The thing is, people keep telling me it’s already a year since ”The Bone Clocks”, David Mitchell’s latest lengthy metaphysical romp à la ”Cloud Atlas”, but I just can’t believe it. Surely it was just yesterday that I finished it, and I had to have it the day it came out. Time is out of joint, surely. Warped, even.
Yet so it goes that again, as my drives to work grow darker morning after another, and the black starlit sky makes it seem like the moon’s floating so close it’s there for the taking, Mr Mitchell starts to reappear in my dreams. This time it’s a shorter piece, a ”companion volume” to last year’s osseous timepiece. One might be tempted to disregard this one as a mere trifling afterthought, but that’s not exactly appropriate. The thing is, no matter how much I like his books, I just found ”The Bone Clocks” too long. I felt like it had said what there was to be said, and still kept saying it. Or then I’m just a git. Be that as it may, the slender appearance of ”Slade House” sure was inviting.
The premise is delicious. A mysterious ghost story of a haunted house that seems to exist in a sort of parallel, metaphysical dimension that’s only occasionally accessible. Wonderful stuff!
The book gets on wonderfully. ”The Right Sort” is irresistibly tasty. The constant sense of something askew lingers behind every page. Everything about it is perfect. ”Shining Armour” is almost as good. These stories attack you right away. No explanations, not even an attempt at a discussion or a friendly warning. It is indeed the sort of work the dark evenings of late autumn and winter were created for. In terms of its metaphysical aspirations it wouldn’t be too dissimilar to Philip K. Dick’s explorations of reality, or Murakami’s wild existential labyrinths. But on the other hand, it aligns itself well with the classical tradition of literary horror, be it Western (Lovecraft, Poe) or Asian (”Strange Tales from a Chinese Studio”, ”Tales of Moonlight and Rain”).
But by the third story, ”Oink Oink”, it has become apparent exactly how deep-rooted ”Slade House” is in ”The Bone Clocks”. This means that ultimately the mystery aspect vanishes, and almost half of the work is spent waiting how the inevitable resolution, itself equally apparent as seen in the context of last year’s novel, will pan out. ”You Dark Horse You” and ”Astronaut” wrap the story up, but now it’s become more exposition than anything, and the nature of the novel has changed dramatically.
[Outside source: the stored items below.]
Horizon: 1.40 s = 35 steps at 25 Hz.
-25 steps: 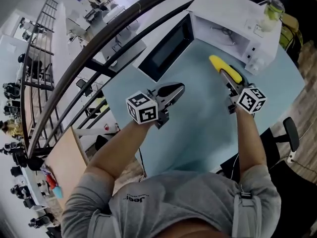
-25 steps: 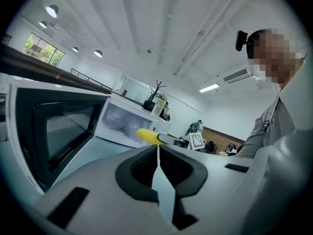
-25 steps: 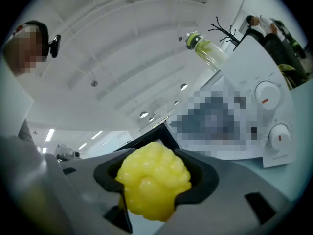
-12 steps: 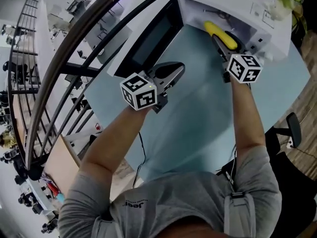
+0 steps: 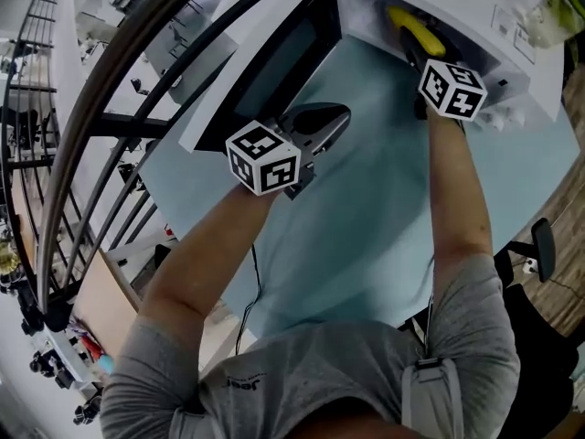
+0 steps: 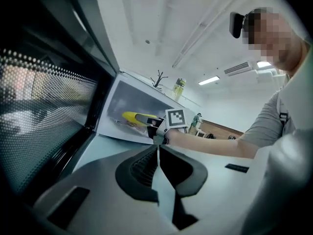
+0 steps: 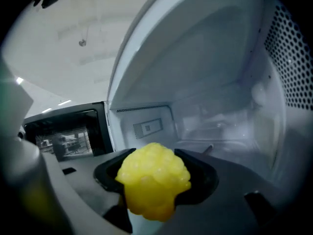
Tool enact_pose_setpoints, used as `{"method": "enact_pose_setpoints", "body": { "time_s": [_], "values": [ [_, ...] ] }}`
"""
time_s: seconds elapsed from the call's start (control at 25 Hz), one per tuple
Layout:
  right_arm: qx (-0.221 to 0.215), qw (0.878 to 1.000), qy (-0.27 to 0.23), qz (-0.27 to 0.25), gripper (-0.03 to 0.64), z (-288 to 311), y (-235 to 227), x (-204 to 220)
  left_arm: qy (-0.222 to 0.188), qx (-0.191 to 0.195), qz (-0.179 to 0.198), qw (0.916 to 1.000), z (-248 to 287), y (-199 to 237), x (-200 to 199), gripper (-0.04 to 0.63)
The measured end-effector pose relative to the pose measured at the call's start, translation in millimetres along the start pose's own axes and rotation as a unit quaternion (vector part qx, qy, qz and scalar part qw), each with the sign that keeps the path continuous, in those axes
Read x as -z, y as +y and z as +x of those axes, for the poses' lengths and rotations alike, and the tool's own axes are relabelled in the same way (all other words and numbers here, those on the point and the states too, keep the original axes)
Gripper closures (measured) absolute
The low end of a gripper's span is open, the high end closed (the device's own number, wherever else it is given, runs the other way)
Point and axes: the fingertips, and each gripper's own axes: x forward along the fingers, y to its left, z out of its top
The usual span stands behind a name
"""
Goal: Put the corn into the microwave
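Note:
The yellow corn (image 5: 416, 33) is clamped between the jaws of my right gripper (image 5: 413, 51), just inside the mouth of the white microwave (image 5: 480, 26). In the right gripper view the cob's end (image 7: 154, 180) fills the gap between both pads, with the white cavity (image 7: 220, 106) straight ahead. The microwave's dark door (image 5: 265, 67) hangs open to the left. My left gripper (image 5: 336, 117) hovers over the light blue table (image 5: 366, 208) near the door, jaws shut and empty (image 6: 158, 151). The left gripper view shows the corn (image 6: 131, 117) entering the cavity.
A clear bottle with yellow-green contents (image 5: 559, 12) stands on top of the microwave. The open door (image 6: 44, 106) rises close on the left of my left gripper. A dark curved railing (image 5: 110, 90) runs past the table's far side. An office chair (image 5: 541, 245) sits at the right.
My right gripper has carried the corn from above the table forward into the microwave's opening. The left gripper has shifted a little toward the open door, still shut.

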Motion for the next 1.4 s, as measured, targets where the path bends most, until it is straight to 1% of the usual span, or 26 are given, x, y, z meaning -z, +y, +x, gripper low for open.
{"method": "enact_pose_setpoints", "body": {
  "time_s": [0.12, 0.24, 0.4, 0.72, 1.0, 1.28, 1.36, 1.4],
  "values": [
    [0.015, 1.000, 0.005, -0.016, 0.362, 14, -5, -5, -0.010, -0.010, 0.002, 0.9999, 10, 9, -7, 0.566],
    [0.030, 0.999, 0.019, -0.035, 0.362, 25, -10, 0, -0.018, -0.023, 0.006, 0.9996, 24, 17, -14, 0.568],
    [0.046, 0.998, 0.023, -0.035, 0.362, 32, -20, 1, -0.025, -0.035, 0.005, 0.9991, 41, 26, -22, 0.569],
    [0.074, 0.994, 0.045, -0.059, 0.362, 48, -36, -6, -0.017, -0.030, 0.014, 0.9993, 60, 29, -21, 0.569],
    [0.102, 0.987, 0.064, -0.111, 0.361, 52, -48, -12, -0.014, -0.033, 0.017, 0.9992, 63, 36, -16, 0.569],
    [0.111, 0.981, 0.097, -0.123, 0.360, 58, -56, -3, -0.012, -0.031, 0.015, 0.9993, 68, 38, -14, 0.571],
    [0.111, 0.977, 0.116, -0.137, 0.360, 60, -56, 1, -0.011, -0.030, 0.015, 0.9994, 68, 39, -14, 0.571],
    [0.110, 0.974, 0.134, -0.147, 0.360, 61, -56, 6, -0.011, -0.030, 0.014, 0.9994, 68, 39, -14, 0.571]
  ]
}}
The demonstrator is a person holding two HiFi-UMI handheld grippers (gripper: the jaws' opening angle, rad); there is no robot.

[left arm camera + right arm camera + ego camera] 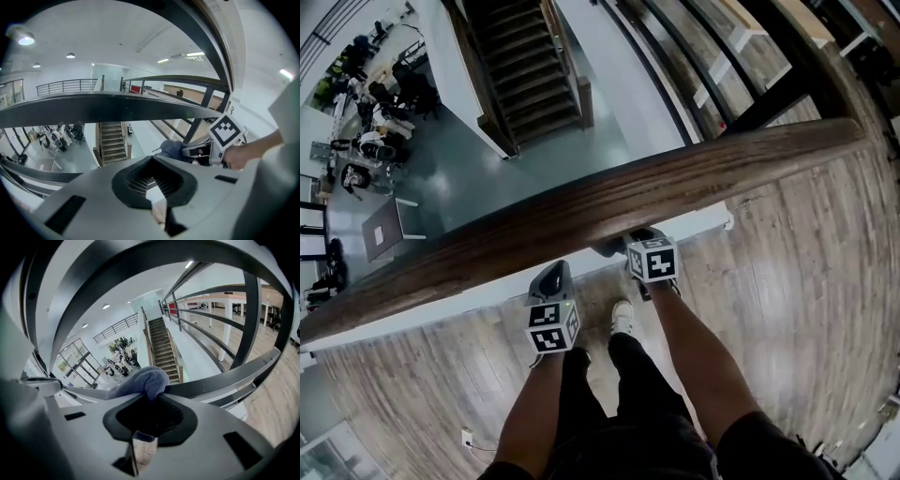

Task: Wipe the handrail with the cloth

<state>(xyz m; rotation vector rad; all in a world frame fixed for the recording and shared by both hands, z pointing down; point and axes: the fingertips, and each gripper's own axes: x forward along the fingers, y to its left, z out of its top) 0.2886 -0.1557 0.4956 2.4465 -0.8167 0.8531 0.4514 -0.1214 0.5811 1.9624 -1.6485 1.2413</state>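
Observation:
The brown wooden handrail (609,202) runs slantwise across the head view, from low left to high right. My right gripper (635,246) reaches under its near edge and is shut on a blue-grey cloth (140,380), which bulges out past the jaw tips (152,397). From the head only a dark bit of the cloth (609,248) shows below the rail. My left gripper (551,278) hangs a little left of it, just beneath the rail, jaws together with nothing between them (152,159). Its camera sees the rail's dark underside (117,108), the cloth (171,149) and the right gripper (187,151).
I stand on a wooden plank floor (787,281) at a balcony edge. Beyond the rail lies a drop to a grey lower floor (487,169) with a staircase (525,75) and desks. Dark metal railing bars (243,310) and a post run off to the right.

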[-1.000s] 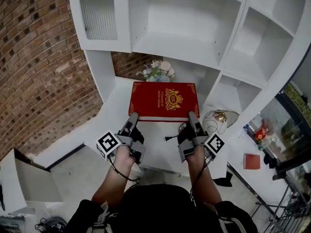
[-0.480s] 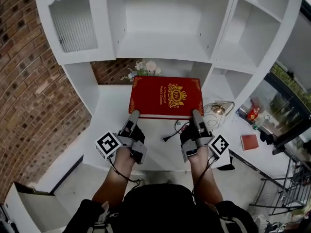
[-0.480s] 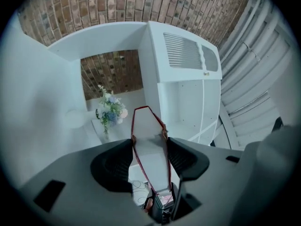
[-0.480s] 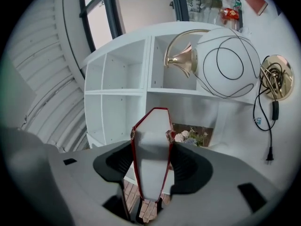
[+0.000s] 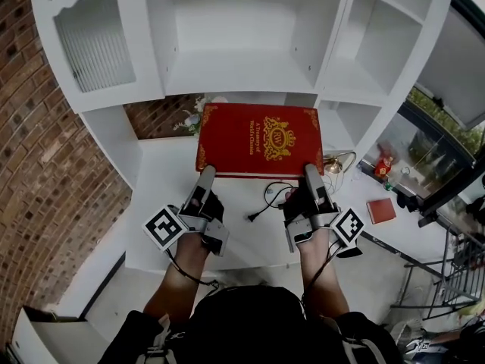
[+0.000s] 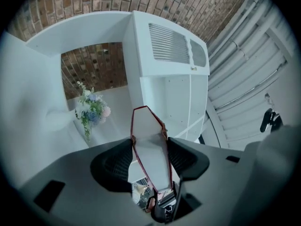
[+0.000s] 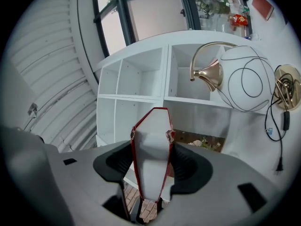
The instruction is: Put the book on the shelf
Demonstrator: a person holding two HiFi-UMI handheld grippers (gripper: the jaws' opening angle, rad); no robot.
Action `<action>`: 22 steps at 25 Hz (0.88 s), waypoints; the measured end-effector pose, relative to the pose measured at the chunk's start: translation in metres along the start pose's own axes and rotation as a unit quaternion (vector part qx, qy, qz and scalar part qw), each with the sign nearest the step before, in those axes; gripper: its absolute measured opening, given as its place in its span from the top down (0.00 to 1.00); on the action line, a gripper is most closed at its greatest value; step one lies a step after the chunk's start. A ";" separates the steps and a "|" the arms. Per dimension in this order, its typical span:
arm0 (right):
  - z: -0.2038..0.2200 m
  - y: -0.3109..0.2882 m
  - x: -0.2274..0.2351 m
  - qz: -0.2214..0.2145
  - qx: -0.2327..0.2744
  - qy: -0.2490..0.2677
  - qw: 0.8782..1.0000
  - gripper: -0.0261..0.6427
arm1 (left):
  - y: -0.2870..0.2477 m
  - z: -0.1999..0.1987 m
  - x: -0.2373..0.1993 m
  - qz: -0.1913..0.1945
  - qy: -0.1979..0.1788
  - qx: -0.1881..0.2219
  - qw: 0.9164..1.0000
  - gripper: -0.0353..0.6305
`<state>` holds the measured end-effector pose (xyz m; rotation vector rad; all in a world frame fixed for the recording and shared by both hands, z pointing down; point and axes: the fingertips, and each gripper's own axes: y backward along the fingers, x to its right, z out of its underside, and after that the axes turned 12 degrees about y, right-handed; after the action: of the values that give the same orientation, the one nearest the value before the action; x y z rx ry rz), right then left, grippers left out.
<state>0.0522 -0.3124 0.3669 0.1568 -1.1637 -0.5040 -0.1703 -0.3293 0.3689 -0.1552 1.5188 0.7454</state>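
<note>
White shelving [image 5: 235,74] stood open ahead. Clamped on the near corners of the book [image 5: 259,139] (cover up) were the left gripper [image 5: 206,173] and the right gripper [image 5: 311,171], likely to keep it level.

The wide middle compartment [image 5: 239,74] of the shelf [image 5: 333,32] is open to the front, beyond the book [image 5: 259,139]. Flowers [image 5: 191,118] block the recess beneath; a lamp [image 5: 342,161] and cable [image 5: 273,194] occupy the desk [image 5: 227,233] at right.

Only lettering is the gold title on the red book [image 5: 259,139], 9 o'clock of its crest [image 5: 280,138], way too tiny to read.
</note>
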 end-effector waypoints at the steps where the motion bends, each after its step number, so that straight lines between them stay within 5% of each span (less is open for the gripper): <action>1: -0.002 -0.001 -0.004 -0.005 0.003 0.003 1.000 0.57 | -0.002 0.000 0.003 0.004 -0.003 -0.002 1.000 0.58; 22: -0.023 -0.084 -0.028 -0.059 0.022 -0.004 0.998 0.57 | -0.049 -0.042 0.049 0.045 -0.066 0.020 0.997 0.57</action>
<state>0.0393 -0.3766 0.3033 0.2627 -1.1785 -0.5827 -0.1855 -0.3734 0.3024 -0.0068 1.4214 0.7808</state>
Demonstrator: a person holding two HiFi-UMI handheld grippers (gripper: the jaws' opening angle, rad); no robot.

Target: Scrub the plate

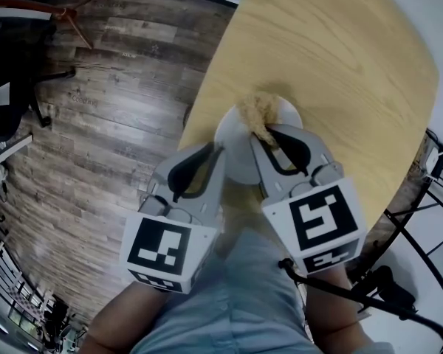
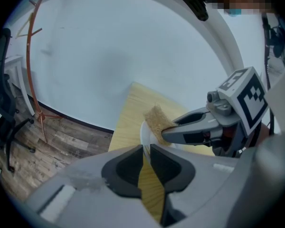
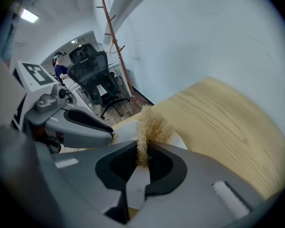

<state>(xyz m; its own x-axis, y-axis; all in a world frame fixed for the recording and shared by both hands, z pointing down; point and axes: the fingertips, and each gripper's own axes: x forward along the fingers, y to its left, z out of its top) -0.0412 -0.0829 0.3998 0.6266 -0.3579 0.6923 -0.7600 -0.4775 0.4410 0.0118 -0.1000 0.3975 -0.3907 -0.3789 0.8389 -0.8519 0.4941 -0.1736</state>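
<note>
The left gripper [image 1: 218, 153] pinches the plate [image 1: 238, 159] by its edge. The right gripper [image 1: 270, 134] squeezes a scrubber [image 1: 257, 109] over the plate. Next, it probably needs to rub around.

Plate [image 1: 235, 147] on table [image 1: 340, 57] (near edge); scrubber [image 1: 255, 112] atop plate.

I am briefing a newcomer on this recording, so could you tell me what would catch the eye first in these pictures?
First comes the tuft of tan, fibrous scrubber, pinched in the right gripper and held over the white plate. The left gripper clamps the plate's rim. The plate sits near the edge of a pale wooden table, beside dark plank flooring.
</note>
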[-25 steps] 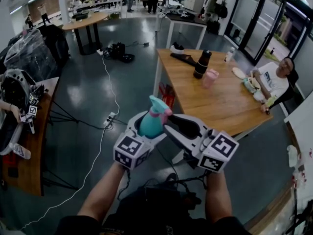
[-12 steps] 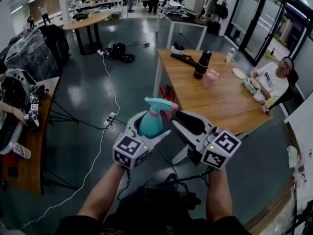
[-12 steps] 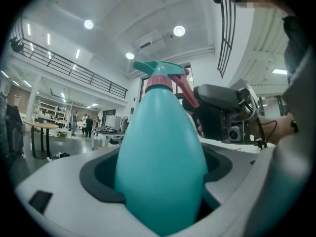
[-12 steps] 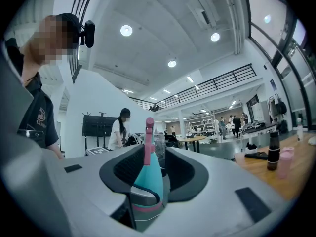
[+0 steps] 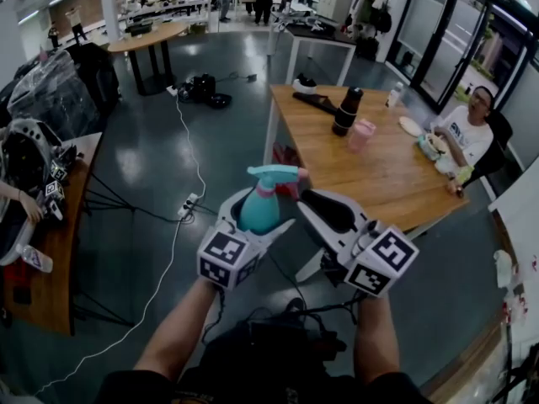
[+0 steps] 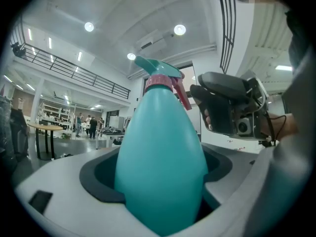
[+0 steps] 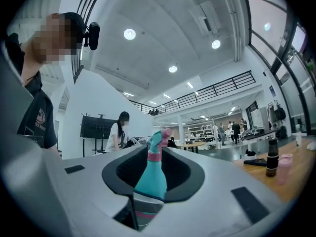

The suspense is gone.
As such, I admit I’m let down. Three-fifths of a great thing leaves so much to be desired for since you know how good the whole thing would have tasted. I felt like a new and adventurous road was opening up ahead of me, only turning into the one I travel to work every single day. I seriously need to listen to ”Black Swan Green” to try to get back on track, since this is the second Mitchell in a row I’ve been critical about. Help is on its way.
The work of Thomas Judd and Tania Rodrigues warrants mention. Although I’m not too partial to Rodrigues’s delivery of ”Oink Oink”, what’s good about their narration is how they’re treading with a light step, something inherent in the text as well. This feels, after all, a bit like the hypersensory extravagance of ”Hausu” (1977), where everything in the genre comes together, goes through a whirl in a blender and is splattered on the wall in an explosion of style and characterization. At times, though, it feels a bit too elaborate, a similar problem I’m having with Dick Hill’s reading of ”Against the Day”, whose performance everybody seems to love.
I think much will be written about whether ”Slade House” is really a novel, a novella, a collection of short stories or something else entirely. But as a work of fiction, it keeps it short and sweet, at least for the most part. Those who have been enthusiastic about ”The Bone Clocks” will probably be enthusiastic about ”Slade House” much for the same reasons.